Scientific Session 10 — SS10: Genitourinary Imaging - Female Pelvis/EndocrineTuesday, May 7, 2019
1920. Placental Bulge as a Predictor for Myometrial Invasion in Prenatal Diagnosis of Placenta Accreta Spectrum Disorder
Jha P*, Rabban J, Li B, Chen L, Poder L. University of California - San Francisco, San Francisco, CA
Address correspondence to P. Jha (firstname.lastname@example.org)

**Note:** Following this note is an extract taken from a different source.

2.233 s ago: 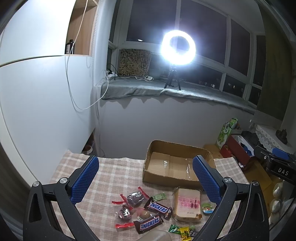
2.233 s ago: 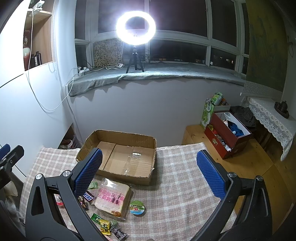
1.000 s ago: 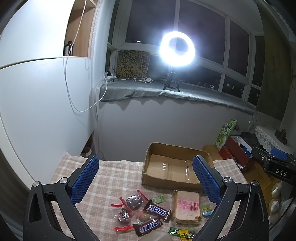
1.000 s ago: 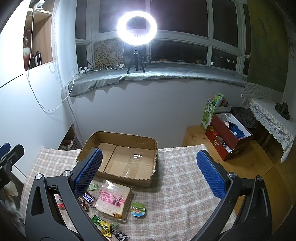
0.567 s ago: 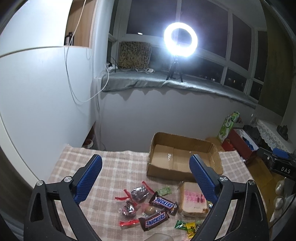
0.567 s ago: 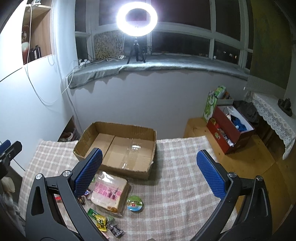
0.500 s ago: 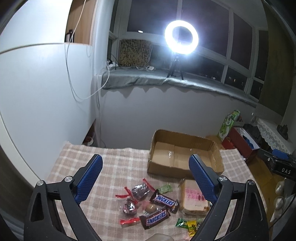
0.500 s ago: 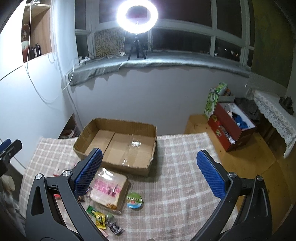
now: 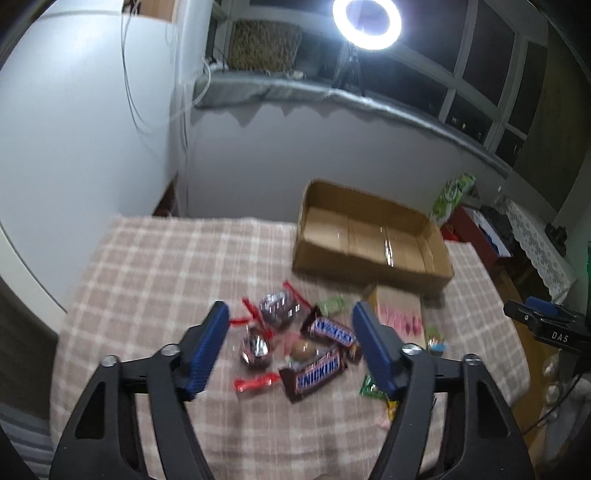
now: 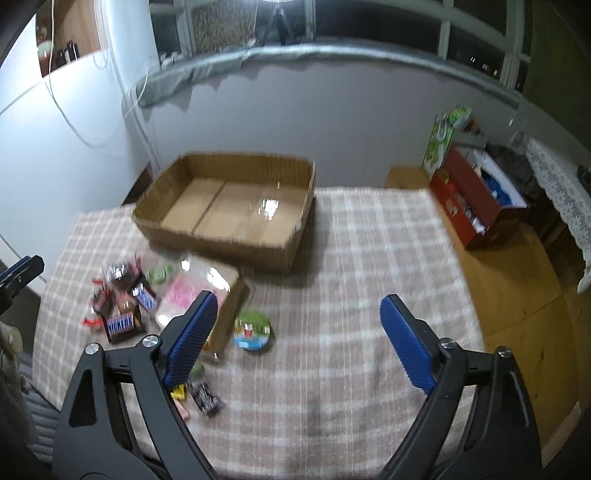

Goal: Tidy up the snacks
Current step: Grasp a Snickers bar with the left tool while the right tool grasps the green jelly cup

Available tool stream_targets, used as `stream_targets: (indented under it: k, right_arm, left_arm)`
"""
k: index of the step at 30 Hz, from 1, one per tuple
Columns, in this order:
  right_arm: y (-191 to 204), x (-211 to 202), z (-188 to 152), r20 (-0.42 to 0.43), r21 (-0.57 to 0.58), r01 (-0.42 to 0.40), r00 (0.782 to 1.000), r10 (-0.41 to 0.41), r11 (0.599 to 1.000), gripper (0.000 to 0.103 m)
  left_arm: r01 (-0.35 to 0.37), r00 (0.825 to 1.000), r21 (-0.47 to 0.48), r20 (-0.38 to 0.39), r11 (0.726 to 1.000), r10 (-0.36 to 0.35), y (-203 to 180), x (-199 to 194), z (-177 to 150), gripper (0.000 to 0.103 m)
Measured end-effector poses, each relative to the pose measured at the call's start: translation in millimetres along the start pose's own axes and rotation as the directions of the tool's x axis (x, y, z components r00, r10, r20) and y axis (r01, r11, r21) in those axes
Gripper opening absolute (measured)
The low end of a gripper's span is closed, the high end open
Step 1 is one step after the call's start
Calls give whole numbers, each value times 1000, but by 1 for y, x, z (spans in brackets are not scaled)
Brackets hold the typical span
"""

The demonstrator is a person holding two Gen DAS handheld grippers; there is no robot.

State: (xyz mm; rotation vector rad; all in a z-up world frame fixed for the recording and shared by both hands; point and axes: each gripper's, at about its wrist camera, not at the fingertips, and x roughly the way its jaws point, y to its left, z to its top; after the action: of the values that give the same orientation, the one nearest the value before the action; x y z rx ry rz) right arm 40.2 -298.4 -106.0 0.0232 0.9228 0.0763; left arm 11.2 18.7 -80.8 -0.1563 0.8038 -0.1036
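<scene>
An empty cardboard box [image 9: 373, 236] [image 10: 229, 206] stands at the back of the checked tablecloth [image 9: 166, 266]. In front of it lie two Snickers bars [image 9: 321, 367], foil candies [image 9: 255, 347], a red wrapper [image 9: 256, 382], a wrapped bread pack [image 10: 199, 291], a small round cup [image 10: 253, 329] and small packets [image 10: 201, 397]. My left gripper [image 9: 291, 343] hovers over the candy heap. Its jaws are closing and no pad touches anything. My right gripper [image 10: 299, 336] hangs above the round cup and bare cloth, jaws wide and closing slightly, with nothing gripped.
The table's right edge drops to a wooden floor with a red open box [image 10: 476, 199] and a green carton [image 10: 441, 136]. A white wall [image 9: 85, 147] borders the left. A ring light [image 9: 366, 22] glares from the window sill. A lace-covered table [image 10: 561, 192] stands far right.
Both grippers have dropped toward the table and tipped downward, so the snacks look larger. The left jaws have narrowed a lot, the right jaws a little.
</scene>
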Motion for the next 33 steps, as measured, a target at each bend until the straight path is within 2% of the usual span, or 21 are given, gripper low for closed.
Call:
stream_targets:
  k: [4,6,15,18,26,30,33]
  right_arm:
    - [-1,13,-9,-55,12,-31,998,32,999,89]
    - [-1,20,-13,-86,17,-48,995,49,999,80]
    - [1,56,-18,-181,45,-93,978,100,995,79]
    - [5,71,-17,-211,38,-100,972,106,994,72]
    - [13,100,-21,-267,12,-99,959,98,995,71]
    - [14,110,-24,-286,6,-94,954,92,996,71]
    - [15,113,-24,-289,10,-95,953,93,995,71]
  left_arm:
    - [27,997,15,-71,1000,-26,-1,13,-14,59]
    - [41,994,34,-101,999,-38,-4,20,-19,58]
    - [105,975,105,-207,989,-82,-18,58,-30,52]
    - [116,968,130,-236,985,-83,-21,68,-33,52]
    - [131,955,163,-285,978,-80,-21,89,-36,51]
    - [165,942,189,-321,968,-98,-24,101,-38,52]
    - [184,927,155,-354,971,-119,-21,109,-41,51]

Objective: To evaluate the correlation of “placental bulge sign” with depth of invasion in patients with placenta accreta spectrum. Placental bulge sign is defined as deviation of uterine serosa from expected plane caused by abnormal outward bulge of placental tissue.
Materials and Methods: In this HIPAA-compliant, IRB-approved, retrospective study, patients undergoing MR imaging for evaluation of placenta accreta spectrum between March 2015 and 2018 were included. Patients who delivered elsewhere were excluded. Evaluation for placental bulge was performed by 2 independent readers. Surgical pathology from cesarean hysterectomy or pathology of the delivered placenta was used as a reference standard. Statistical significance was calculated with chi-square test, and interreader agreement was evaluated with kappa analysis.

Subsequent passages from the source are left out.